--- ASSIGNMENT ---
Every line of the listing below should be written out exactly.

--- INPUT DATA ---
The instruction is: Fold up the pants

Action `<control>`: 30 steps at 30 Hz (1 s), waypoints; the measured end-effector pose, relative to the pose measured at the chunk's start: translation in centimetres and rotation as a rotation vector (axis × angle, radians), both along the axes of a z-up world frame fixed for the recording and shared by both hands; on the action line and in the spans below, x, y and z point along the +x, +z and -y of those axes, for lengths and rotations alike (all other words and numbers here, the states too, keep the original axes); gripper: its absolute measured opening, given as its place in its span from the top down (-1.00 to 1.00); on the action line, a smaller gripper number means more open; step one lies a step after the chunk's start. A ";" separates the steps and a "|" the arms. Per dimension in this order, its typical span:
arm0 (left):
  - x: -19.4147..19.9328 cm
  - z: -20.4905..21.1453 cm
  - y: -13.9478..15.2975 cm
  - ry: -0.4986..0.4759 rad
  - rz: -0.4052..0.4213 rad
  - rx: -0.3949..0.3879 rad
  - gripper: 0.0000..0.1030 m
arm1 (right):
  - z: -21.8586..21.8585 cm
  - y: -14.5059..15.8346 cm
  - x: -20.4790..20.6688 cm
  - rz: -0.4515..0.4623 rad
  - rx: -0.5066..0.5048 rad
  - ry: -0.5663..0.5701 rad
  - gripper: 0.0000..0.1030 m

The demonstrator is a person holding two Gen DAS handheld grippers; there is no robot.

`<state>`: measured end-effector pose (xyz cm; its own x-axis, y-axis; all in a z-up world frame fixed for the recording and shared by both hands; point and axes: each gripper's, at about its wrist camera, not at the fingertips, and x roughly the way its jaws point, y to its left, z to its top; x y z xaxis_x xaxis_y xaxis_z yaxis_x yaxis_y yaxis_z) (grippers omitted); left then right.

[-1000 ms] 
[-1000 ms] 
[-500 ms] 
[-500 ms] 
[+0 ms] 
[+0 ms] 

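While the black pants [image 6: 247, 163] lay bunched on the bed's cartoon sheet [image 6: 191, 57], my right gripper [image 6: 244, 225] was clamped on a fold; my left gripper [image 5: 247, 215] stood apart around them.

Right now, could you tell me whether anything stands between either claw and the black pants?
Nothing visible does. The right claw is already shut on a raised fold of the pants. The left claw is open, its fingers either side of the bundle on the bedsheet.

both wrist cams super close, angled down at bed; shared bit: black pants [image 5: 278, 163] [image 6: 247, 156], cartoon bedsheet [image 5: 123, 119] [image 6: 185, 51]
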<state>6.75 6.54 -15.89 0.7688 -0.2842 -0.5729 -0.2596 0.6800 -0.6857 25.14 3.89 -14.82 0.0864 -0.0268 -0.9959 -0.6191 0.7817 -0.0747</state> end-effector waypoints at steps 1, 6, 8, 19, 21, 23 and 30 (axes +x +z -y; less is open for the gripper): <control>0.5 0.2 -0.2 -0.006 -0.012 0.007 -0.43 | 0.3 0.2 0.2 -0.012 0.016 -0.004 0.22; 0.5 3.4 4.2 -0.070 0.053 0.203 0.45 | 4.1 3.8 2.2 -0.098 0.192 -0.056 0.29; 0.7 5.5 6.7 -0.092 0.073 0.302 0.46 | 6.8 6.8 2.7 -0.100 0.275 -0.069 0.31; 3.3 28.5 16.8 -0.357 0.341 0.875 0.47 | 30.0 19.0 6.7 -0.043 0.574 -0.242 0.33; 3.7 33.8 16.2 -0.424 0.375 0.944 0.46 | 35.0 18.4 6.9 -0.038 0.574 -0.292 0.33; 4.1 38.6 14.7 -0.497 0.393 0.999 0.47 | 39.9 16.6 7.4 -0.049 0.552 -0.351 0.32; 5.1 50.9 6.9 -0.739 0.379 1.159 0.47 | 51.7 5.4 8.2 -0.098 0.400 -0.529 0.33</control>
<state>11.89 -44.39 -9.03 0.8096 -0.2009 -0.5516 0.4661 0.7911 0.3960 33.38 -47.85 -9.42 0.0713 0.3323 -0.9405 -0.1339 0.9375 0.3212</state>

--- EXPECTED ANSWER ---
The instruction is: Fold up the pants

Action `<control>`: 30 steps at 30 Hz (1 s), waypoints; the measured end-effector pose, relative to the pose measured at the chunk's start: translation in centimetres and rotation as a rotation vector (axis × angle, radians), both along the axes of a z-up world frame fixed for the recording and shared by both hands; on the action line and in the spans below, x, y and z point along the +x, +z and -y of those axes, for lengths and rotations alike (all other words and numbers here, the states too, keep the original axes); gripper: its absolute measured opening, given as its place in its span from the top down (-1.00 to 1.00); on the action line, a smaller gripper number means more open; step one lies a step after the chunk's start. A ";" separates the steps and a "|" the arms. Per dimension in this order, its typical span:
arm0 (left):
  - x: -19.4147..19.9328 cm
  - z: -20.4905..21.1453 cm
  - y: -13.9478..15.2975 cm
  - ry: -0.4986..0.4759 rad
  - rz: -0.4052..0.4213 rad
  - rx: -0.3949..0.3879 rad
  - gripper: 0.0000..0.1030 m
arm1 (right):
  - z: -21.8586..21.8585 cm
  - y: -14.5059..15.8346 cm
  - x: -20.4790..20.6688 cm
  - rz: -0.4515..0.4623 rad
  - rx: -0.5066..0.5048 rad
  - ry: -0.5663..0.5701 rad
  - gripper: 0.0000..0.1030 m

The demonstrator is a person holding two Gen DAS handheld grippers; there is no robot.

`<state>`: measured end-effector pose (xyz cm; its own x-axis, y-axis; all in a z-up world frame fixed for the recording and shared by both hands; point and axes: each gripper's, at about its wrist camera, not at the fingertips, and x roughly the way its jaws point, y to its left, z to its top; x y z xaxis_x xaxis_y xaxis_z yaxis_x yaxis_y yaxis_z) (grippers omitted); left then right.

[-1000 ms] 
[-1000 ms] 
[-500 ms] 
[-500 ms] 
[+0 ms] 
[+0 ms] 

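While the black pants [image 6: 247, 163] lay bunched on the bed's cartoon sheet [image 6: 191, 57], my right gripper [image 6: 244, 225] was clamped on a fold; my left gripper [image 5: 247, 215] stood apart around them.

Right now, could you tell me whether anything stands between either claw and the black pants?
Nothing visible does. The right claw is already shut on a raised fold of the pants. The left claw is open, its fingers either side of the bundle on the bedsheet.

both wrist cams super close, angled down at bed; shared bit: black pants [image 5: 278, 163] [image 6: 247, 156], cartoon bedsheet [image 5: 123, 119] [image 6: 185, 51]
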<state>6.75 6.54 -15.89 0.7688 -0.2842 -0.5729 -0.2596 0.6800 -0.6857 25.14 3.89 -14.82 0.0864 -0.0268 -0.9959 -0.6191 0.7817 -0.0747</state> end-effector waypoints at steps 1, 6, 8, 19, 21, 23 and 30 (axes +x +z -y; less is open for the gripper): <control>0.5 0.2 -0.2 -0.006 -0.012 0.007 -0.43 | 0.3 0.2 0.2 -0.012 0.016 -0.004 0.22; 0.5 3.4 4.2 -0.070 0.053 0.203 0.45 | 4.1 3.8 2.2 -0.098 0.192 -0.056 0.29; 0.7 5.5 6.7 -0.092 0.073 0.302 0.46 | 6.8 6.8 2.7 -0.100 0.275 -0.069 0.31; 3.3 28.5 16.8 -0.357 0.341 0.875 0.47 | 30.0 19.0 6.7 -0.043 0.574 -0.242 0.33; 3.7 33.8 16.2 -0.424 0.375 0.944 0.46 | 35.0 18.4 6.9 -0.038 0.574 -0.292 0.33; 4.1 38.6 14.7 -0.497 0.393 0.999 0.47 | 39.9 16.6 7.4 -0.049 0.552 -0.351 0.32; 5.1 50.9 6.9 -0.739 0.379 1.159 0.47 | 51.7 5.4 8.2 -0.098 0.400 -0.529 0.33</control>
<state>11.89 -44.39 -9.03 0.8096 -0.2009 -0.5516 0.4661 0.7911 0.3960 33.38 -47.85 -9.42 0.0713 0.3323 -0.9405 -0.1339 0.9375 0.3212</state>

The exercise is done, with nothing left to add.